### What to produce
Your answer should be every line of the records that contains the word "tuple".

### Dataset extract

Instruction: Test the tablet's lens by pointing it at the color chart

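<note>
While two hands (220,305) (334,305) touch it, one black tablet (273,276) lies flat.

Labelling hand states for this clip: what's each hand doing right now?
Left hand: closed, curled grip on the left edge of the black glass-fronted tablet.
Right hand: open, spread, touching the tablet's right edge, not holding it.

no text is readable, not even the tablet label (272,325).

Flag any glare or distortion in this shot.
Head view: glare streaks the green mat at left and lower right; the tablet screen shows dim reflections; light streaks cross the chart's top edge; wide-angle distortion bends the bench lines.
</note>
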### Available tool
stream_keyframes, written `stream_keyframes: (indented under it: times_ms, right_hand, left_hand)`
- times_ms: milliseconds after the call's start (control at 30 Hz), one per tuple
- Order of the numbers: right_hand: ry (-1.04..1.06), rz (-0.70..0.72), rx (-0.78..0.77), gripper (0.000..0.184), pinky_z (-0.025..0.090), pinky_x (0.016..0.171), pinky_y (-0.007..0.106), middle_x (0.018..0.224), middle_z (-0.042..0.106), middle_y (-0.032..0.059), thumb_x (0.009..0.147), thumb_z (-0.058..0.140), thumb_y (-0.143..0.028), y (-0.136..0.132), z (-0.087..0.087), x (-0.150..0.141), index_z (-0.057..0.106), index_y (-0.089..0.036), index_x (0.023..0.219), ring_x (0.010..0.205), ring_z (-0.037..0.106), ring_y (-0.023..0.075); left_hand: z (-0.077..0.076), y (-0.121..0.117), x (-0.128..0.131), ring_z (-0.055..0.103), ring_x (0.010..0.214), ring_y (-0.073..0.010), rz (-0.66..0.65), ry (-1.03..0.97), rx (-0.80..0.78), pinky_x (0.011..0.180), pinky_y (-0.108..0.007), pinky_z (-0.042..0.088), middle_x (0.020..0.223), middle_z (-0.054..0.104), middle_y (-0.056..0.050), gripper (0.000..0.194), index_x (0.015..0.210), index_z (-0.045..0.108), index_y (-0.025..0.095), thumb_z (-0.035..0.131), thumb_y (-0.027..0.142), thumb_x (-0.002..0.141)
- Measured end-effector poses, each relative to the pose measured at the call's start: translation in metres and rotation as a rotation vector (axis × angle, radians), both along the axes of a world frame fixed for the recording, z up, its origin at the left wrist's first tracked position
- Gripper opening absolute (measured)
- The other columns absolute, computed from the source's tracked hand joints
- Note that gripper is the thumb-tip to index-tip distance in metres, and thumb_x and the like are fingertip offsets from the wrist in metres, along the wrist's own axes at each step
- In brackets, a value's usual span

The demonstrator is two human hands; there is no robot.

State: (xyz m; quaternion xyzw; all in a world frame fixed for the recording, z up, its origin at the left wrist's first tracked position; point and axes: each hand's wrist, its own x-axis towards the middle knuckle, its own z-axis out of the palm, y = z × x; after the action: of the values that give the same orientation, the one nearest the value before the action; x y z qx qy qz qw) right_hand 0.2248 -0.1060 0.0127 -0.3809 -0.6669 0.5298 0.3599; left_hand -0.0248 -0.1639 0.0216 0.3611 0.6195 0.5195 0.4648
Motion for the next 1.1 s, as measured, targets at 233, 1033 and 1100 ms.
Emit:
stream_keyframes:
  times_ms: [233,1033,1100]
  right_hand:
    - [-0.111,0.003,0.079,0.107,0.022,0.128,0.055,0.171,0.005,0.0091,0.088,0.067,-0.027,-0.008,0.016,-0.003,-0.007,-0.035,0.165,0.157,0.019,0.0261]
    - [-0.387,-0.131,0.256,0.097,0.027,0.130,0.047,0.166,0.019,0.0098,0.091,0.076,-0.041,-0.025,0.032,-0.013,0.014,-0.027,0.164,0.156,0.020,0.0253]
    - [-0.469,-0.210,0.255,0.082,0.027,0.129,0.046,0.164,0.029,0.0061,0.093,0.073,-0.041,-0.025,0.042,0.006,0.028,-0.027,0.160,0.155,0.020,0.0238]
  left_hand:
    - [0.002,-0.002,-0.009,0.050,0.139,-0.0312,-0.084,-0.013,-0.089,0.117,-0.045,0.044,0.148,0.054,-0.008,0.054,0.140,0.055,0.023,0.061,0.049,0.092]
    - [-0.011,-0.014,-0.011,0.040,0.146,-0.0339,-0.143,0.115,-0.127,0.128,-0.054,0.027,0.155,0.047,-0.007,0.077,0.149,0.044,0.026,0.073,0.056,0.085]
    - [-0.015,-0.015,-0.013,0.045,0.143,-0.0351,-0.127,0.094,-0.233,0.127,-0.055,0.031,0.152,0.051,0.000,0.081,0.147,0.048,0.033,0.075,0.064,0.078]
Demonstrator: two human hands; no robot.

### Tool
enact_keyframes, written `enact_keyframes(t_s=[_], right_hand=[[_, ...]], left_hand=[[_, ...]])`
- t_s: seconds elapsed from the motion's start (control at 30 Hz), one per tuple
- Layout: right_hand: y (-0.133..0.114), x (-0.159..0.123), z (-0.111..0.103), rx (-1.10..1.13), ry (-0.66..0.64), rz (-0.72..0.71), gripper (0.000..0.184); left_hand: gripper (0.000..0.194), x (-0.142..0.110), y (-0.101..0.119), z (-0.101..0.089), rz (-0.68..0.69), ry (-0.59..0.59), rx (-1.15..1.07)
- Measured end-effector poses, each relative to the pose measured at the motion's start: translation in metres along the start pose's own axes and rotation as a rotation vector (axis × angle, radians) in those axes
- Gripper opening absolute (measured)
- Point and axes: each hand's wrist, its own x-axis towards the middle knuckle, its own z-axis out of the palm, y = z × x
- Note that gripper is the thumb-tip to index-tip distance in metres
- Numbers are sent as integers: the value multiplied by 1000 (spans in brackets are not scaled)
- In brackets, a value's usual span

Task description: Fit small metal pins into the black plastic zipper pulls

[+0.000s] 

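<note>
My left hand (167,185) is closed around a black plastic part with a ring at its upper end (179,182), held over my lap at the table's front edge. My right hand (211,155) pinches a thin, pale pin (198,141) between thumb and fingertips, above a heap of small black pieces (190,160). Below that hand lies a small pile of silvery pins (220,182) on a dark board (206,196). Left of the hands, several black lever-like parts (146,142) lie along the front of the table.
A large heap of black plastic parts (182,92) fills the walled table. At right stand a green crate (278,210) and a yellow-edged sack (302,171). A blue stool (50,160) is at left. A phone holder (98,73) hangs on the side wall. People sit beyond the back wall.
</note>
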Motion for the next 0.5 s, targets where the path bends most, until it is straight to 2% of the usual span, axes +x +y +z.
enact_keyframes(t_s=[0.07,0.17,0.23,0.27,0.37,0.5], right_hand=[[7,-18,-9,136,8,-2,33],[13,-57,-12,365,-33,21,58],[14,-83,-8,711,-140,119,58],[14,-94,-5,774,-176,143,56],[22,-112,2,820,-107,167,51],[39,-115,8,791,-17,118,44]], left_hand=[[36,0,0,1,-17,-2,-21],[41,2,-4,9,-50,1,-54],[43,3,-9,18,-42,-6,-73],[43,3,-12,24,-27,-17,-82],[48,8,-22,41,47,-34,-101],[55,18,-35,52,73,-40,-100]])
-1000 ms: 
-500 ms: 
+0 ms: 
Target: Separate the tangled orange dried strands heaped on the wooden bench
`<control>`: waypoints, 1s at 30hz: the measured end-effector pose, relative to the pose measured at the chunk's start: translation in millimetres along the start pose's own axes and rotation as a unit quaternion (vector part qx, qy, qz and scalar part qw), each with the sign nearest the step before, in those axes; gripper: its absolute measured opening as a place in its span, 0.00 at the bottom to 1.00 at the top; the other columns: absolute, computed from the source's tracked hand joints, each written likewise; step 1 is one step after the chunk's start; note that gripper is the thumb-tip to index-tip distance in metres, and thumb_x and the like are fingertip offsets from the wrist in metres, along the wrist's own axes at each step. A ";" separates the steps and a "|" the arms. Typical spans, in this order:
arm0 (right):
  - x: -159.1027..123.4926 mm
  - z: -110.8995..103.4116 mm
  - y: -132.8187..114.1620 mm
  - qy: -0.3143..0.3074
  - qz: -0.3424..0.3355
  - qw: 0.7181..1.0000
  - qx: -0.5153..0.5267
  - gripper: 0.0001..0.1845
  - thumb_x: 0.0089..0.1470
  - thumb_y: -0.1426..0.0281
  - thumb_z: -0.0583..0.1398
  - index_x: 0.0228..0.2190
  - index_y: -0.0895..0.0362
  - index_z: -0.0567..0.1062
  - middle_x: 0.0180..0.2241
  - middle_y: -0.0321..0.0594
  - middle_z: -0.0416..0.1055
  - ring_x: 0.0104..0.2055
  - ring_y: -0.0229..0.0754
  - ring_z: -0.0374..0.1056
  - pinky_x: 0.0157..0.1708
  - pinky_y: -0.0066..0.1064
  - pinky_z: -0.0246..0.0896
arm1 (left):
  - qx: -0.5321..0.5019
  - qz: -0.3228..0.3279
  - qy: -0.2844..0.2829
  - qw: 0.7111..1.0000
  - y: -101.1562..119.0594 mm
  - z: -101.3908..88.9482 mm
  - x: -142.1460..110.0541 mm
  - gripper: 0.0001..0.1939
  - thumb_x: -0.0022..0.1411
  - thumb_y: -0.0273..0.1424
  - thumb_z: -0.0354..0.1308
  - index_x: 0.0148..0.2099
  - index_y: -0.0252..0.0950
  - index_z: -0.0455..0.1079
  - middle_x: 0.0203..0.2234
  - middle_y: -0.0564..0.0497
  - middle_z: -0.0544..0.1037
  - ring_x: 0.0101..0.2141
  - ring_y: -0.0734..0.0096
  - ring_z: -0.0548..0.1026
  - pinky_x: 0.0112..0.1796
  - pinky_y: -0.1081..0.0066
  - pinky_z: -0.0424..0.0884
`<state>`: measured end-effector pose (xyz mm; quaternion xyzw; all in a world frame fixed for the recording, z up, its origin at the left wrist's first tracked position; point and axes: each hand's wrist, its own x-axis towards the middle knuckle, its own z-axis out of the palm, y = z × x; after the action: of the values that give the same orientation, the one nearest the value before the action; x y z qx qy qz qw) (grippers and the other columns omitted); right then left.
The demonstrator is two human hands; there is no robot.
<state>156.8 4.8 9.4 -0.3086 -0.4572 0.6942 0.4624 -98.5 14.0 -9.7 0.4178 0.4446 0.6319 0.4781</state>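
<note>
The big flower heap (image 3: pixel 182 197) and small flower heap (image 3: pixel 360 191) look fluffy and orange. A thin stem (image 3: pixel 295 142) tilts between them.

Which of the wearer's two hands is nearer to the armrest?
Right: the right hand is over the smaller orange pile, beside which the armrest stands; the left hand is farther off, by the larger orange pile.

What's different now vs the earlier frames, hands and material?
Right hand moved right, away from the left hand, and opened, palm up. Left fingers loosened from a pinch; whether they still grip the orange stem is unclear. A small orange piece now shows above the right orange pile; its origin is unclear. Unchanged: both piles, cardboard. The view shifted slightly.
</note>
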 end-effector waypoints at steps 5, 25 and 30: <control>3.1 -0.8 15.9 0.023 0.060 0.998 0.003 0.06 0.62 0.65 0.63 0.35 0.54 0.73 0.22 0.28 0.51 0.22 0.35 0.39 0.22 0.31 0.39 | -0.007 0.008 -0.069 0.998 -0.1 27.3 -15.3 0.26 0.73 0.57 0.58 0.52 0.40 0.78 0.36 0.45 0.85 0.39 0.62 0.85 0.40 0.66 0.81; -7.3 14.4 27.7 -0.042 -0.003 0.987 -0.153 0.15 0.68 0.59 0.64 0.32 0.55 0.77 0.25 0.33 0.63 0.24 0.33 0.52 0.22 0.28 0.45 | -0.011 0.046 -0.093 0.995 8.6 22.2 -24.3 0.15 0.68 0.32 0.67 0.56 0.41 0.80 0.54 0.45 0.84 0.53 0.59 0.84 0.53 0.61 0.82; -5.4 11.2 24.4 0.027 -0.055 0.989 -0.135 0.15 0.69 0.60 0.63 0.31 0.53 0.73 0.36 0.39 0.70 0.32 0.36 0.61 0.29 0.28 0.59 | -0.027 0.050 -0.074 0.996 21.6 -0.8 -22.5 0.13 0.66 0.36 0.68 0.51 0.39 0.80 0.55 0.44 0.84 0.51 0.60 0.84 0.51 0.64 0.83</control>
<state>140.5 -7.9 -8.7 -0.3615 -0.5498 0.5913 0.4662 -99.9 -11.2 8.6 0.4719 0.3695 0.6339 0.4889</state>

### Task result
- times_ms: milliseconds after the call's start (control at 30 Hz), one per tuple
- t_s: seconds elapsed from the motion's start (control at 30 Hz), one per tuple

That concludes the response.